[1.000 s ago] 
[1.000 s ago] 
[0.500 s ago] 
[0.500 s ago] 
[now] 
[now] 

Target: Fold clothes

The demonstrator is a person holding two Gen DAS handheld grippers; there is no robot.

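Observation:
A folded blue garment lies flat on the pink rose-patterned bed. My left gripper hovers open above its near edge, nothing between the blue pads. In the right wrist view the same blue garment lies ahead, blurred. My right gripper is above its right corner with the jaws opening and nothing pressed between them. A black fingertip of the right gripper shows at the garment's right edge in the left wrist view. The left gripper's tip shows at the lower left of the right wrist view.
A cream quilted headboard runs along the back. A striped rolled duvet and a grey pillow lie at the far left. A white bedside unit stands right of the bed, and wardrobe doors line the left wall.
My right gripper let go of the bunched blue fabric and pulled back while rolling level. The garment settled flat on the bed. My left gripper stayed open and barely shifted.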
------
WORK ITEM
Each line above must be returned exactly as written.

FINISHED EXERCISE
[1.000 s ago] 
[1.000 s ago] 
[0.500 s ago] 
[0.500 s ago] 
[now] 
[now] 

Target: Fold clothes

The demonstrator is a person holding two Gen DAS handheld grippers; there is no robot.

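Observation:
A folded blue garment lies flat on the pink rose-patterned bed. My left gripper hovers open above its near edge, nothing between the blue pads. In the right wrist view the same blue garment lies ahead, blurred. My right gripper is above its right corner with the jaws opening and nothing pressed between them. A black fingertip of the right gripper shows at the garment's right edge in the left wrist view. The left gripper's tip shows at the lower left of the right wrist view.
A cream quilted headboard runs along the back. A striped rolled duvet and a grey pillow lie at the far left. A white bedside unit stands right of the bed, and wardrobe doors line the left wall.
My right gripper let go of the bunched blue fabric and pulled back while rolling level. The garment settled flat on the bed. My left gripper stayed open and barely shifted.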

This answer is now complete.